• **YOUR INSTRUCTIONS**:
Where the lines below hold images, skip those and copy every word exactly.

DATA SEGMENT section start

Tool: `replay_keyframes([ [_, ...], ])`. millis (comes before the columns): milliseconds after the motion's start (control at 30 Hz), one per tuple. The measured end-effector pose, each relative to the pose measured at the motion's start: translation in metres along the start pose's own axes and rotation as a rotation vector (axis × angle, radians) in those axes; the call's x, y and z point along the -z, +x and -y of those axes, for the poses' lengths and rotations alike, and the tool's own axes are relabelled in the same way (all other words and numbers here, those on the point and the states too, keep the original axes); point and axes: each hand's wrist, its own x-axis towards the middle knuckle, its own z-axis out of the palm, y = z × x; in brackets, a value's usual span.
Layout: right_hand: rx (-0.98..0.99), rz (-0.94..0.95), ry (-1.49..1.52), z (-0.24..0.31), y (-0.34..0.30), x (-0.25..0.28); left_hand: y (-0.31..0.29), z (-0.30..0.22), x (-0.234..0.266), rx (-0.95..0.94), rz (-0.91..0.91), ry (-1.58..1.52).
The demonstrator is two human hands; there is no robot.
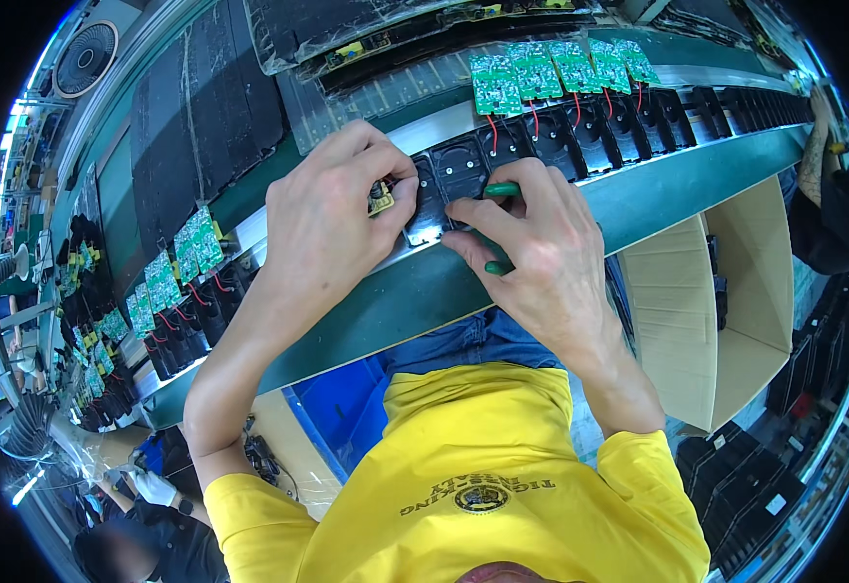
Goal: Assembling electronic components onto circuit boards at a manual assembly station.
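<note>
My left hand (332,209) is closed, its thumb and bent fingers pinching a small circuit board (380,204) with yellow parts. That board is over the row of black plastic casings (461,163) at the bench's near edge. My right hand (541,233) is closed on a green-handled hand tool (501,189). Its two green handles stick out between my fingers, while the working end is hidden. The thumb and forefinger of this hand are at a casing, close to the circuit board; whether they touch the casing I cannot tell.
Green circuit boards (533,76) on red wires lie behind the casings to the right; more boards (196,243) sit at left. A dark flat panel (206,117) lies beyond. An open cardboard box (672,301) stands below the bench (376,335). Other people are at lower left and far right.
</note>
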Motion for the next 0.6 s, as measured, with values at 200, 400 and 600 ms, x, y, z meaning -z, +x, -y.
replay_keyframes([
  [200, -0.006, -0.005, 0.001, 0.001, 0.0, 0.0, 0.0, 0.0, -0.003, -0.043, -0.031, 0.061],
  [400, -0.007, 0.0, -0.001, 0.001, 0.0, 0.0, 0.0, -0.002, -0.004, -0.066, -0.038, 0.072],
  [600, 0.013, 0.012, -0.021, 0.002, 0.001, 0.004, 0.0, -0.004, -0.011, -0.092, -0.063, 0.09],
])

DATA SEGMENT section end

• **ANSWER**:
Tool: `replay_keyframes([ [_, ...], ])`. millis (comes before the columns): milliseconds after the motion's start (control at 30 Hz), one per tuple. The measured end-effector pose, each relative to the pose measured at the motion's start: translation in metres along the start pose's own axes and rotation as a rotation vector (axis × angle, radians) in those axes; the call's x, y and z point along the -z, +x and -y of those axes, for the poses' lengths and rotations alike, and the tool's own axes are relabelled in the same way (all other words and numbers here, those on the point and the states too, keep the original axes); point and axes: each hand's wrist, its own x-axis towards the middle knuckle, its own z-axis out of the palm, y = z × x; in brackets, a value's usual span.
Layout: right_hand: rx (-0.98..0.99), rz (-0.94..0.95), ry (-1.49..1.52), z (-0.24..0.31), y (-0.34..0.30), x (-0.25..0.28); left_hand: y (-0.31..0.29), z (-0.30..0.22), x (-0.234..0.266), rx (-0.95..0.94), rz (-0.91..0.91), ry (-1.58..1.52).
The demonstrator is two human hands; there is no robot.
Goal: Assembling electronic components onto circuit boards at a manual assembly station.
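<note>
My left hand (332,209) is closed, its thumb and bent fingers pinching a small circuit board (380,204) with yellow parts. That board is over the row of black plastic casings (461,163) at the bench's near edge. My right hand (541,233) is closed on a green-handled hand tool (501,189). Its two green handles stick out between my fingers, while the working end is hidden. The thumb and forefinger of this hand are at a casing, close to the circuit board; whether they touch the casing I cannot tell.
Green circuit boards (533,76) on red wires lie behind the casings to the right; more boards (196,243) sit at left. A dark flat panel (206,117) lies beyond. An open cardboard box (672,301) stands below the bench (376,335). Other people are at lower left and far right.
</note>
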Motion for the next 0.6 s, as measured, with values at 200, 400 and 600 ms, x, y, z meaning -z, +x, -y.
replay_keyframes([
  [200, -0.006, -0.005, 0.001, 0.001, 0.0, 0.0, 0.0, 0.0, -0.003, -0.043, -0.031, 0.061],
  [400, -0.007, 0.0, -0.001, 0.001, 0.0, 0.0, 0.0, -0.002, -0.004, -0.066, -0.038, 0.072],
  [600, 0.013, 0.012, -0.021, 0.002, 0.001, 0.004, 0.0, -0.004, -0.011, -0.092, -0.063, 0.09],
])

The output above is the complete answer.